The 833 series of vacuum tubes use a directly heated filament for the
cathode. That type cathode has far lower peak electron emission than
does an indirectly heated cathode. That is to say, the tube is
"emission limited" in that the cathode cannot supply any more than a
certain number of electrons, no matter how high we raise the plate
voltage.
Using a filament cathode tube in pulse service far above its normal
cathode current ratings is a good way to destroy the tube by cathode
disintegration. It also quickly shows you which tubes cathodes have
the
greatest amount of reserve electron emission as they will give you the
greatest spark lengths. Because different tube manufacturers process
their tube cathode assemblies in different ways, it is to be expected
that there will be differences in performance when the tube is
operated
at the absolute limit of its capabilities.

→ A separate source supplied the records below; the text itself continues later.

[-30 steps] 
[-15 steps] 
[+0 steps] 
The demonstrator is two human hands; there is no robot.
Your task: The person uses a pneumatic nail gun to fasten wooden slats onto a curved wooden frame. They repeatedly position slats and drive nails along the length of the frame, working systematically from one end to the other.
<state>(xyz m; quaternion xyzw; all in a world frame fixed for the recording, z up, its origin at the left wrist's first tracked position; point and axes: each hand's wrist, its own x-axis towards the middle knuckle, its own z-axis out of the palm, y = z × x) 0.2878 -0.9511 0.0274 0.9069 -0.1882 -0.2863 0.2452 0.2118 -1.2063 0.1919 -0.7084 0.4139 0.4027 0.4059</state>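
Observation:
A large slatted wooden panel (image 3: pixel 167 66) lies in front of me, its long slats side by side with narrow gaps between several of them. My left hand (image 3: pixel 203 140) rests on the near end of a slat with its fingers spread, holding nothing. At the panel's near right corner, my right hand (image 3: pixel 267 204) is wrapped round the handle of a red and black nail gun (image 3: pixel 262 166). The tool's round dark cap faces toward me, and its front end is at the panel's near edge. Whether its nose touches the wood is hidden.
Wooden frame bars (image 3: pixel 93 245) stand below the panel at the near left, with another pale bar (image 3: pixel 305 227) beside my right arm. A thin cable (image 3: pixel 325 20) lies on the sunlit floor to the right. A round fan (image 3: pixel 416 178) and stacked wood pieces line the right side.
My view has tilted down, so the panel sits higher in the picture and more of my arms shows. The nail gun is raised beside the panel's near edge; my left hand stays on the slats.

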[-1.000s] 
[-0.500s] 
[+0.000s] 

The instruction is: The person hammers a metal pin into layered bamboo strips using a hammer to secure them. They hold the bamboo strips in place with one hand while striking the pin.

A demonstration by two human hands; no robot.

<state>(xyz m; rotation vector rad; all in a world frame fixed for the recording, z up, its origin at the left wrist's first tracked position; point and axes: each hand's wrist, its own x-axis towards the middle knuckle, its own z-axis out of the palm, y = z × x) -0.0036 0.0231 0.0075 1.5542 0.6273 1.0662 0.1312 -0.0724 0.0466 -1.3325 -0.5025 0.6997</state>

So, if a new tube gives you a shorter spark length, you may reasonably
conclude that the problem is that the tubes cathode cannot emit enough
electrons to satisfy the demand that the higher than normal plate
voltage requires. All that raising the plate voltage will do is to
accelerate the available electrons faster, so that when the hit the
anode, they give up their additional kinetic energy and cause the
anode
to get hotter than normal. While it looks as though we should see
longer sparks, the additional plate voltage does not cause any
additional current to flow through the tube, so the spark length does
not change, it just makes the plate (anode) get hotter.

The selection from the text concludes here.